The above density curves show that distributions of the imputed log insulin and original log insulin levels are close to each other.

PimaDiabetes$impute.log.insulin = impute.log.insulin

5.2.1.3 Triceps Skinfold Thickness (triceps) vs Body Mass Index (mass)

Clinical variables triceps (triceps skin-fold thickness, see the following figure to see how it is measured) and mass (body mass index) are clinically correlated.

Figure 5.1: Figure 1. Measurement of triceps skinfold using a Lange caliper. With the subject’s arm in a relaxed position, the skinfold is picked with thumb and index fingers at the midpoint of the arm.

triceps has nearly 30% missing values and mass has a few missing values. We can use the information in mass to impute the missing values in triceps - single imputation with a linear regression model. To perform imputation,

1. fit a linear regression model with triceps being the response and mass as the predictor.

2. use the above fitted regression to predict triceps on non-missing mass.

3. impute the missing value in triceps with the predicted triceps.

Note that in R, records with missing components will be automatically deleted in the modeling process.

impute.lm = lm(triceps[-580] ~ mass[-580], data = PimaDiabetes)
summary(impute.lm)

## 
## Call:
## lm(formula = triceps[-580] ~ mass[-580], data = PimaDiabetes)
## 
## Residuals:
##      Min       1Q   Median       3Q      Max 
## -19.6294  -4.9225  -0.4862   5.0930  21.3029 
## 
## Coefficients:
##             Estimate Std. Error t value Pr(>|t|)    
## (Intercept) -3.34070    1.56901  -2.129   0.0337 *  
## mass[-580]   0.98464    0.04669  21.087   <2e-16 ***
## ---
## Signif. codes:  0 '***' 0.001 '**' 0.01 '*' 0.05 '.' 0.1 ' ' 1
## 
## Residual standard error: 7.442 on 536 degrees of freedom
##   (因为不存在，229个观察量被删除了)
## Multiple R-squared:  0.4534, Adjusted R-squared:  0.4524 
## F-statistic: 444.7 on 1 and 536 DF,  p-value: < 2.2e-16

par(mfrow = c(2,2))
plot(impute.lm)

The above fitted regression line will be used to impute the missing values in triceps in the following.

mass = PimaDiabetes$mass
impute.triceps = PimaDiabetes$triceps
n=length(impute.triceps)
for (i in 1:n){
  if (is.na(impute.triceps[i]) == TRUE && is.na(mass[i]) == FALSE) impute.triceps[i] = sum(coef(impute.lm)*c(1,mass[i])) + sample(resid(impute.lm),1)
}

PimaDiabetes$impute.triceps = impute.triceps

Next, we check whether the missing values in triceps were appropriately imputed.

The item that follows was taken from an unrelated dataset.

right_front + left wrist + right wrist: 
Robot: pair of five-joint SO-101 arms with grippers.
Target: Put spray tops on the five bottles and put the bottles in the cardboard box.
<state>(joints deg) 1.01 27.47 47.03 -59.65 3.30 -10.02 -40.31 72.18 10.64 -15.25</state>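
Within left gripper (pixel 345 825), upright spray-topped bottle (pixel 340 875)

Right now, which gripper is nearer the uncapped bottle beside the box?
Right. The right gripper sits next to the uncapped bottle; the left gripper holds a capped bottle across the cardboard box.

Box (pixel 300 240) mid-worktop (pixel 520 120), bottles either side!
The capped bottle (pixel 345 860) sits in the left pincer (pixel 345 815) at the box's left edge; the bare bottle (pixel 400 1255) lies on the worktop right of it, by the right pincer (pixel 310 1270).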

We look at the density curves of impute.triceps and the original triceps to see the performance of the imputation and whether a discretization is needed.

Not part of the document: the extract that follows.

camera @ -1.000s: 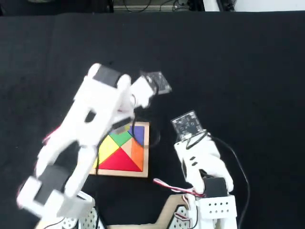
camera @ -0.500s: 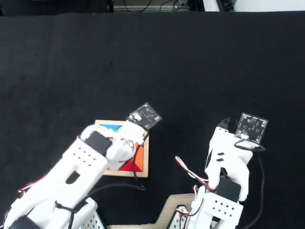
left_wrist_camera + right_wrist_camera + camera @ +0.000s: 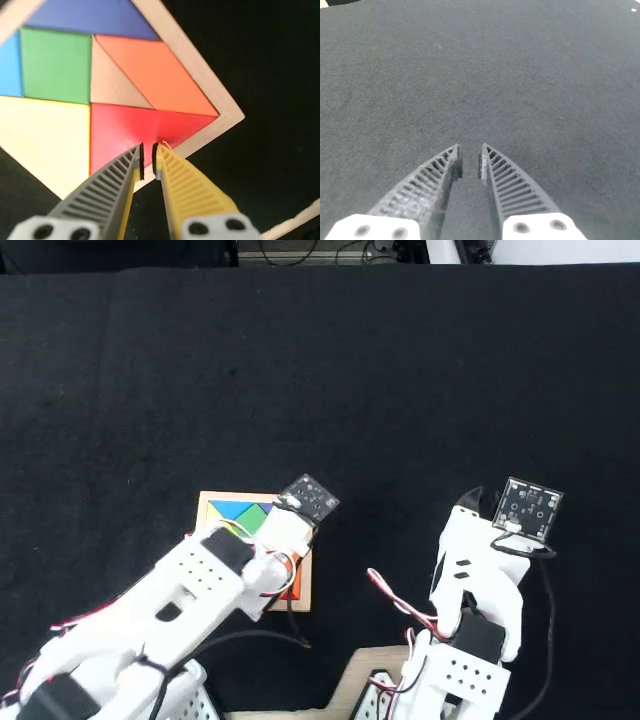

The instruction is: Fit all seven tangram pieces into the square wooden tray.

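**Item 1. Left gripper** (image 3: 148,152): 1 grey finger (image 3: 107,177) and 1 yellow finger (image 3: 187,182). The tips are drawn together with only a thin slit between them, and nothing is held. It is poised over the tray's near edge.

**Item 2. Square wooden tray** (image 3: 227,118): directly under the left gripper's tips, lying flat on the black table cloth (image 3: 400,370). In the high view the left arm (image 3: 190,585) covers much of it.

**Item 3. Tray contents, placed from the left gripper:**
- red triangle (image 3: 125,130), immediately ahead of the tips
- yellow triangle (image 3: 45,132), on the grey-finger side
- orange parallelogram (image 3: 157,75), ahead on the yellow-finger side
- tan triangle (image 3: 112,85), just beyond the red one; whether it is a piece or bare tray floor cannot be told
- green square (image 3: 55,65), beyond the yellow triangle
- dark blue triangle (image 3: 90,17), farthest ahead
- light blue piece (image 3: 9,65), beside the green square, cut off at the edge

All lie flush, edge to edge.

**Item 4. Right gripper** (image 3: 470,160): dark fingers nearly touching, nothing between them. It is above bare cloth, well apart from the tray.
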Controlling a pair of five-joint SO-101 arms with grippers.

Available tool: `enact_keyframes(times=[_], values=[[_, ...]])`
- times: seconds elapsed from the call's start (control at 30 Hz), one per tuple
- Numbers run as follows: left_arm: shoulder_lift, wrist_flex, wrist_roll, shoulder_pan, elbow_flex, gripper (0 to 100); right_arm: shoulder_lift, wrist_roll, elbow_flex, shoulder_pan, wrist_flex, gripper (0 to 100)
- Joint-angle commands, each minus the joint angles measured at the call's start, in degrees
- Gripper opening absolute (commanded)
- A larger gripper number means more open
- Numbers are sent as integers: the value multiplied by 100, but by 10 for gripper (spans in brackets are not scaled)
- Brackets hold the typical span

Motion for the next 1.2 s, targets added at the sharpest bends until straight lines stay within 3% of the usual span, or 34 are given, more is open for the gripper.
enact_keyframes(times=[0.0,0.1,0.33,0.63,0.93,1.07,1.17], values=[[264,-70,0,611,-84,68,-136,211,-31,-167,-149,74],[316,-105,35,1059,-75,68,-127,281,-31,-211,-149,74],[1064,-202,9,1095,-295,69,-127,281,-31,-211,-149,74],[1925,422,26,1138,-1226,69,-119,281,-31,-211,-149,74],[1204,1512,167,1842,-1745,56,-119,290,-31,-211,-149,74],[923,1310,149,1833,-1473,58,-119,290,-31,-211,-132,74],[1037,932,70,1455,-1218,59,-119,290,-31,-211,-123,74]])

den.tri = density(na.omit(PimaDiabetes$triceps))
den.imput.tri = density(na.omit(PimaDiabetes$impute.triceps))
plot(den.imput.tri, col = "red", xlab = "triceps", ylab = "density", main = "original triceps vs imputed triceps")
lines(den.tri, col = "blue")
legend("topright", c("Inputed Triceps", "Original Triceps"), col=c("red", "blue"), lty =rep(1,2), bty="n", cex = 0.8)

The above density curves indicate that

• the two distributions are almost identical, and

• both distributions are almost symmetric (except for one outlier in the original data).

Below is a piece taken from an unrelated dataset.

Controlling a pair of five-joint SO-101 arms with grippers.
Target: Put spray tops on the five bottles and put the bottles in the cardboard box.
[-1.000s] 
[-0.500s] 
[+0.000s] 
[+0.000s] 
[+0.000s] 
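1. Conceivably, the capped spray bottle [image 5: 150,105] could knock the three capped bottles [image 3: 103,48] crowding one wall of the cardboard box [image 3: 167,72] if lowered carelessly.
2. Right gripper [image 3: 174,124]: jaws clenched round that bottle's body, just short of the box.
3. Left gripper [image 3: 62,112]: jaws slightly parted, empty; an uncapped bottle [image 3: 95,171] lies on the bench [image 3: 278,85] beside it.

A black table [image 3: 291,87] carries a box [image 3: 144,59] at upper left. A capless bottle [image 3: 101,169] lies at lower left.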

Since the missing values in triceps were appropriately imputed, we next add the impute.triceps to the original data frame and drop the original triceps.

To close this imputation section, we re-organize the data set by dropping the original variables and keeping the imputed variables. At the same time, we also delete all records with missing components.

PimaDiabetes = na.omit(PimaDiabetes[, c("pregnant", "glucose", "pressure", "mass" , "pedigree" , "age" ,"impute.log.insulin", "impute.triceps", "diabetes")])

5.2.2 Assess Distributions

This subsection focuses on the potential discretization of continuous variables and grouping sparse categories of category variables based on their distribution.

5.2.2.1 Discretizing Continuous Variables

The above pairwise scatter plot shows that glucose, pressure(diastolic reading), and age are usually discretized in the clinical study. We will use the clinical standard and practices to discretize these variables

According to Medical News Today (https://www.medicalnewstoday.com/articles/a1c-chart-diabetes-numbers#a-1-c-chart). The glucose levels \(< 117\), \([117, 137]\), \(>137\) indicate normal, pre-diabetes, and diabetes.

According to National Diabetes Statistics Report ( https://www.cdc.gov/media/releases/2017/p0718-diabetes-report.html#:~:text=Rates%20of%20diagnosed%20diabetes%20increased,older%2C%2025%20percent%20had%20diabetes), rates of diagnosed diabetes increased with age. Among adults ages 18-44, 4 percent had diabetes. Among those ages 45-64 years, 17 percent had diabetes. And among those ages 65 years and older, 25 percent had diabetes.

According to The Seventh Report of the Joint National Committee on Prevention, Detection, Evaluation, and Treatment of High Blood Pressure (2003 Guideline, https://www.nhlbi.nih.gov/files/docs/guidelines/express.pdf), The normal diastolic pressure is less than 80 mm Hg, at risk diastolic reading is between 80 mm Hg and 90 mm Hg, abnormal (hypertension) diastolic reading is higher than 90 mm Hg.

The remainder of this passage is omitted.